_EXERCISE BRIEF_. Give again, exactly and without pictures, the lines running from the line with "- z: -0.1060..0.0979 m" to the end of the records below.

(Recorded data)
================================
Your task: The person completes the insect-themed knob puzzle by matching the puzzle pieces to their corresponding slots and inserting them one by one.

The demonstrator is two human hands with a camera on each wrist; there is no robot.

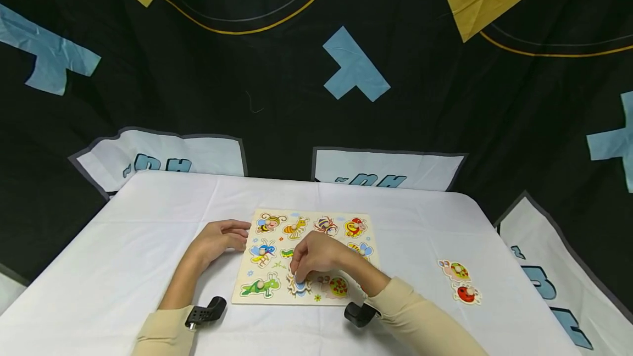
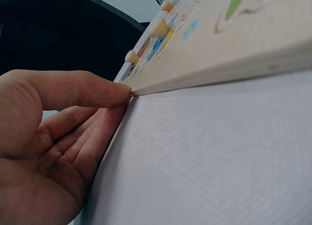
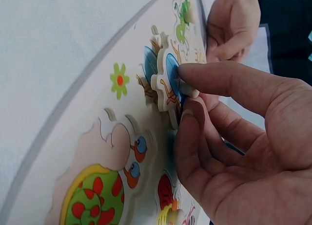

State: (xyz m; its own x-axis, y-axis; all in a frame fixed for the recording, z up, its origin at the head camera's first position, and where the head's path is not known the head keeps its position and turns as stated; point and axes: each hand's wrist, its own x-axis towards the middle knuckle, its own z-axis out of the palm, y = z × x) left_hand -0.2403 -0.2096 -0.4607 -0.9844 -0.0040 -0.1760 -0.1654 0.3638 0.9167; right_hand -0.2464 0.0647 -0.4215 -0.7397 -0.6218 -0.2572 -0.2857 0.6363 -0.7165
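Note:
On the white table lies a wooden peg puzzle board (image 1: 277, 299) with colourful insect pictures. My right hand (image 1: 321, 254) pinches a small blue-bodied bug puzzle piece (image 3: 170, 76) by its knob, between thumb and fingers. The piece is tilted over its matching printed recess (image 3: 149, 64) near the board's front edge, as the right wrist view shows. At the board's left edge, my left hand (image 1: 220, 240) rests with relaxed fingers, a fingertip (image 2: 122, 91) touching the side of the wood. A snail recess (image 3: 97, 200) with its printed picture lies beside the bug's place.
Two loose pieces, a snail (image 1: 454, 270) and a red ladybug (image 1: 466, 293), lie on the table to the right of the board. Other knobbed pieces, among them a green grasshopper (image 1: 262, 285) and a bee (image 1: 268, 223), sit in the board. A black curtain (image 1: 277, 109) hangs behind.

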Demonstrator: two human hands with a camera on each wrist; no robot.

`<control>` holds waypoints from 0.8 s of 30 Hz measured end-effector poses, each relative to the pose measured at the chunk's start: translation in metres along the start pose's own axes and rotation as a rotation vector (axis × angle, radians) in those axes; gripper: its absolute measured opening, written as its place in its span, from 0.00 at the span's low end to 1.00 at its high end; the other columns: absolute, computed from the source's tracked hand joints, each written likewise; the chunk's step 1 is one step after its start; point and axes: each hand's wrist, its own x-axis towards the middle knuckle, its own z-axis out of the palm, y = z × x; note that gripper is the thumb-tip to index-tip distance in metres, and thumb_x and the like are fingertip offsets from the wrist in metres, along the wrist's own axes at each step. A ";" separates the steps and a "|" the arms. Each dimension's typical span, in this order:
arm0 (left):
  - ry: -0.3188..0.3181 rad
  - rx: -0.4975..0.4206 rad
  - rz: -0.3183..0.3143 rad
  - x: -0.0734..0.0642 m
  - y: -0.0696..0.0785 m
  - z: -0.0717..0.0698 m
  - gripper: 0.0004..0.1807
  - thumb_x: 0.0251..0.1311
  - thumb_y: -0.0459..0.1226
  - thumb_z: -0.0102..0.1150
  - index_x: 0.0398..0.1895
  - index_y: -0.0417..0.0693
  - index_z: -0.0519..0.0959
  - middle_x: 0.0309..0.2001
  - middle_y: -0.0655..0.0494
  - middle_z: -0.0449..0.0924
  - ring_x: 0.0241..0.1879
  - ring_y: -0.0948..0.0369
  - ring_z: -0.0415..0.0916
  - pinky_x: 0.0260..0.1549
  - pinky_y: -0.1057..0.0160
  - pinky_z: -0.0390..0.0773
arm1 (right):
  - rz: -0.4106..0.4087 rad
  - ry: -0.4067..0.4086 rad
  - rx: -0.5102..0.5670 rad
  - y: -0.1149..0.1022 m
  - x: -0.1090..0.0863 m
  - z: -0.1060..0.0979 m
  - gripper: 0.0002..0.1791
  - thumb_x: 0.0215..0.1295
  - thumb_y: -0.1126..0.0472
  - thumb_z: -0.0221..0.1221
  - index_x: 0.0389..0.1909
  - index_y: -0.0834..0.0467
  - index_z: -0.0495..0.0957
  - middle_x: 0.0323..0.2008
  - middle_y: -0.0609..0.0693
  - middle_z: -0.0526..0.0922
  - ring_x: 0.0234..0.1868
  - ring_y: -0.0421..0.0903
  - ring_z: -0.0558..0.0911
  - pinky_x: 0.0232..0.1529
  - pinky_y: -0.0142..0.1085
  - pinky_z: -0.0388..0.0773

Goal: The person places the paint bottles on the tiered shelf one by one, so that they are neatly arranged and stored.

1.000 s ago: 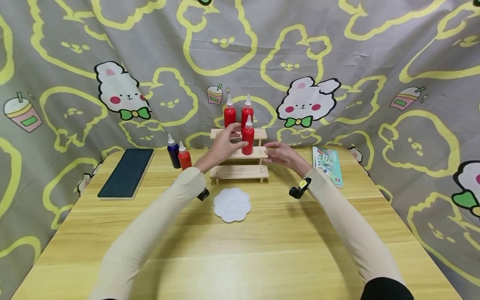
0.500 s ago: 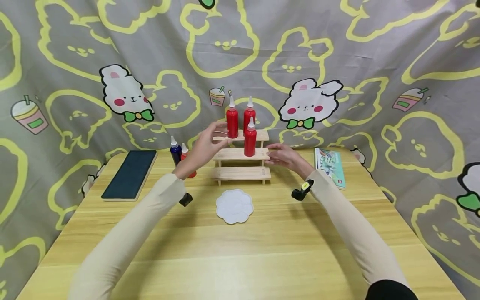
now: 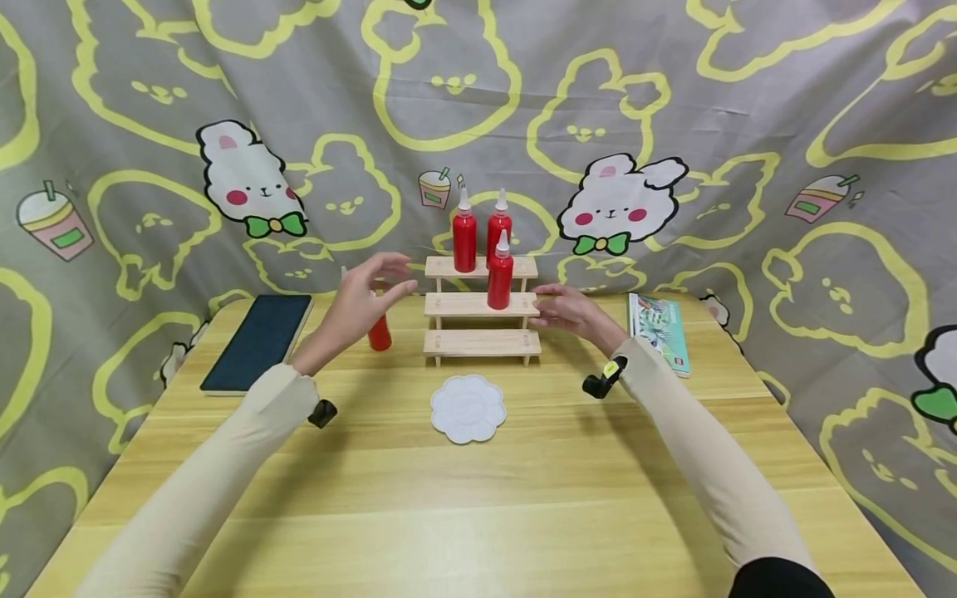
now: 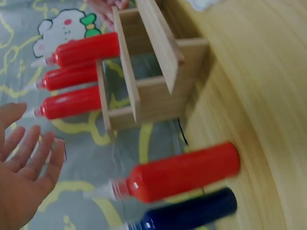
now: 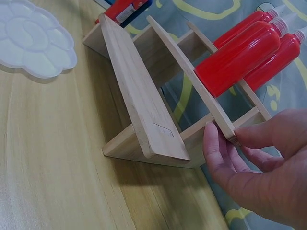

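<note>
My left hand (image 3: 351, 301) hovers left of the three-tier wooden stand (image 3: 482, 342), fingers spread and nothing in them. Behind it on the table stand an orange-red squeeze bottle (image 3: 380, 334) and a dark blue squeeze bottle (image 4: 192, 211), the blue one mostly hidden in the head view. With my right hand (image 5: 278, 167) I pinch the right end of the stand's middle shelf, thumb above and fingers beneath. One red squeeze bottle (image 3: 500, 282) is upright on that middle shelf. Two more, a left red bottle (image 3: 464, 242) and a right red bottle (image 3: 499, 224), stand on the top shelf.
A white flower-shaped palette (image 3: 468, 409) lies in front of the stand. Toward the left edge is a dark flat board (image 3: 257, 342); on the right, a teal booklet (image 3: 660, 332). A patterned curtain (image 3: 478, 108) hangs right behind the table.
My left hand has let go of the red bottle on the middle shelf and moved left, in front of the two bottles on the table. My right hand stays at the stand.
</note>
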 end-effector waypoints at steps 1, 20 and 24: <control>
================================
_RESPONSE AREA_.
  - z: -0.1060..0.0979 m
  - gripper: 0.0002..0.1791
  - thumb_x: 0.0215..0.1295
  - thumb_y: -0.1126..0.0472
  - thumb_z: -0.0221..0.1221
  - index_x: 0.0389..0.1909
  - index_y: -0.0834..0.0467
  - index_z: -0.0495..0.0957
  - middle_x: 0.0323..0.2008
  - middle_y: -0.0609..0.0693
  - middle_z: -0.0526..0.0922
  - ring_x: 0.0234..0.1868
  - ring_y: -0.0421..0.0903
  - ring_z: -0.0558..0.0911
  - pinky_x: 0.0232..0.1529
  - pinky_y: -0.0142..0.1085
  - pinky_z: -0.0388..0.0773

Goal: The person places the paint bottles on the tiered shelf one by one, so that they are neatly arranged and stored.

1.000 s ago: 
0.500 s ago: 
now: 
now: 
now: 

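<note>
My left hand (image 3: 351, 301) hovers left of the three-tier wooden stand (image 3: 482, 342), fingers spread and nothing in them. Behind it on the table stand an orange-red squeeze bottle (image 3: 380, 334) and a dark blue squeeze bottle (image 4: 192, 211), the blue one mostly hidden in the head view. With my right hand (image 5: 278, 167) I pinch the right end of the stand's middle shelf, thumb above and fingers beneath. One red squeeze bottle (image 3: 500, 282) is upright on that middle shelf. Two more, a left red bottle (image 3: 464, 242) and a right red bottle (image 3: 499, 224), stand on the top shelf.
A white flower-shaped palette (image 3: 468, 409) lies in front of the stand. Toward the left edge is a dark flat board (image 3: 257, 342); on the right, a teal booklet (image 3: 660, 332). A patterned curtain (image 3: 478, 108) hangs right behind the table.
My left hand has let go of the red bottle on the middle shelf and moved left, in front of the two bottles on the table. My right hand stays at the stand.
</note>
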 end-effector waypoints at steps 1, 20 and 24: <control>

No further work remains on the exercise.